** Aim of the task **
Search the data below for "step"; list each line that holds it.
*** Data provided ***
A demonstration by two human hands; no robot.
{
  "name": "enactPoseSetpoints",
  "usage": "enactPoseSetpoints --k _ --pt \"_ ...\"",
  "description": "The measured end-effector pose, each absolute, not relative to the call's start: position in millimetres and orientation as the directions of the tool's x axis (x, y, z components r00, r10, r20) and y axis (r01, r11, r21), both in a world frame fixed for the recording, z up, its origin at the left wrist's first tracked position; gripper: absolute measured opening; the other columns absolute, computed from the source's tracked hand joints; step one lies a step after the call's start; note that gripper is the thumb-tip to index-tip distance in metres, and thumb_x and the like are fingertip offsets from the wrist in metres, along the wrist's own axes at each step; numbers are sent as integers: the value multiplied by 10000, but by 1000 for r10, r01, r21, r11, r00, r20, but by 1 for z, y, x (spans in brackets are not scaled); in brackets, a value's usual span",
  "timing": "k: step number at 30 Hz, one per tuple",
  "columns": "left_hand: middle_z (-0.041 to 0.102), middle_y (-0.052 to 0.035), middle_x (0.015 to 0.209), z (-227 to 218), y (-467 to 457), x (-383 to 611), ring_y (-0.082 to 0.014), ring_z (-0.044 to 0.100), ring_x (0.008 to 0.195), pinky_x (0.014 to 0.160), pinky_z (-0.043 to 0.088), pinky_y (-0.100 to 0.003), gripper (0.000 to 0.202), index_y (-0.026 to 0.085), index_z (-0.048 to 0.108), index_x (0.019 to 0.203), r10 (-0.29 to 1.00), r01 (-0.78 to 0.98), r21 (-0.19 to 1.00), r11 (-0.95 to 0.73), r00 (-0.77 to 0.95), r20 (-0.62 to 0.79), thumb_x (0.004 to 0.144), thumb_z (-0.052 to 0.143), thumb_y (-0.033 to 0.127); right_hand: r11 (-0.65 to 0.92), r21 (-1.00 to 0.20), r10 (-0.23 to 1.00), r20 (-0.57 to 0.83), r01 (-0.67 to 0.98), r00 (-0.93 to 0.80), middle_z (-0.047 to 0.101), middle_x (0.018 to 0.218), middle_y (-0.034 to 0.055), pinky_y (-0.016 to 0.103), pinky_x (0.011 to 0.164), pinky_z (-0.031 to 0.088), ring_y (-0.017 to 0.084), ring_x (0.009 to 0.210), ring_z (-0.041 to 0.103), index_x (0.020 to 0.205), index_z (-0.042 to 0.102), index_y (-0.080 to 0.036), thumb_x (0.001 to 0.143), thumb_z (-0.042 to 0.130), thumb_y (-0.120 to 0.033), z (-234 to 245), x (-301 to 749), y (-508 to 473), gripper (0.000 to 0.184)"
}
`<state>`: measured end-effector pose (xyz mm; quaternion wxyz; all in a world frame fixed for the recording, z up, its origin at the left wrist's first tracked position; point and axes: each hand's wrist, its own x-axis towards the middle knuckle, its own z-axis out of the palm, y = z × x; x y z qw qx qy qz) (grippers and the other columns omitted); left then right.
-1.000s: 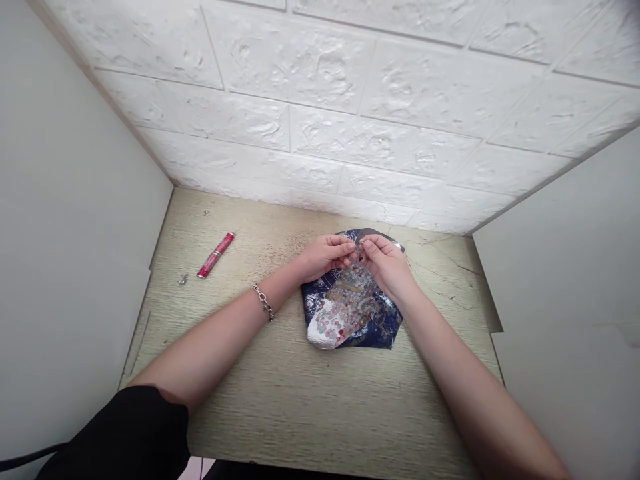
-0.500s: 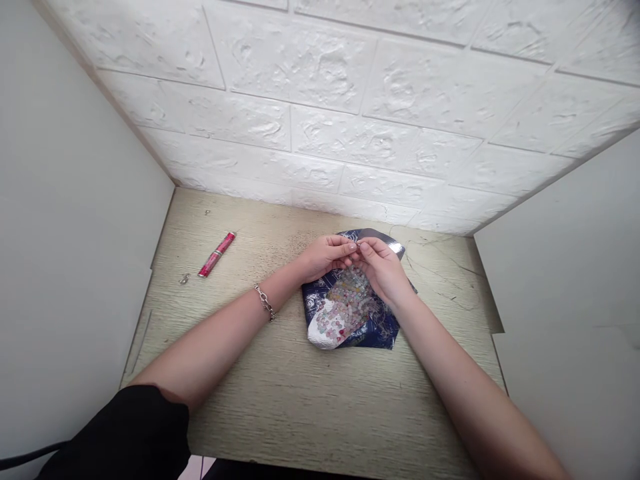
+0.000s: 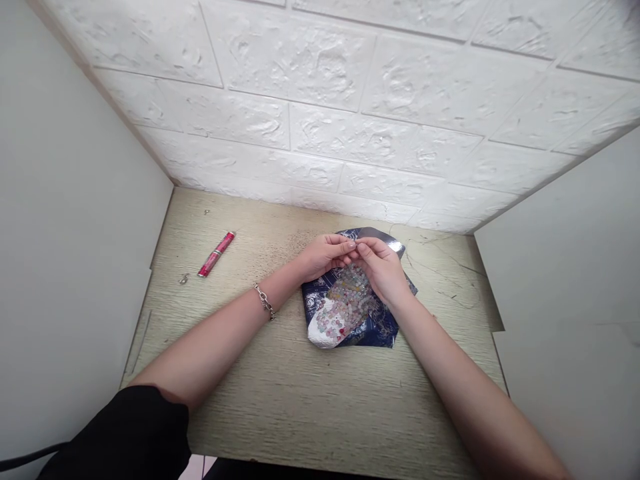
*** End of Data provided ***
** Answer to this task **
  "description": "The measured end-effector pose, each absolute, not relative to the call's start: position in millimetres and orientation as the directions of the tool's x axis (x, y, z components r00, r10, r20) and y axis (r01, r11, r21), both in a world frame fixed for the recording, z up, its origin at the left wrist's first tracked position; gripper: absolute measured opening; the other columns absolute, computed from the source's tracked hand joints; step one lies a step after the call's start; note that gripper is the thumb-tip to index-tip distance in metres, and thumb_x and the like are fingertip offsets from the wrist in metres, along the wrist's own axes at each step; numbers are sent as integers: the value multiplied by 10000, but by 1000 for r10, r01, r21, r11, r00, r20, but by 1 for z, y, x (spans in brackets are not scaled); in brackets, a value's usual span",
  "timing": "k: step number at 30 Hz, one per tuple",

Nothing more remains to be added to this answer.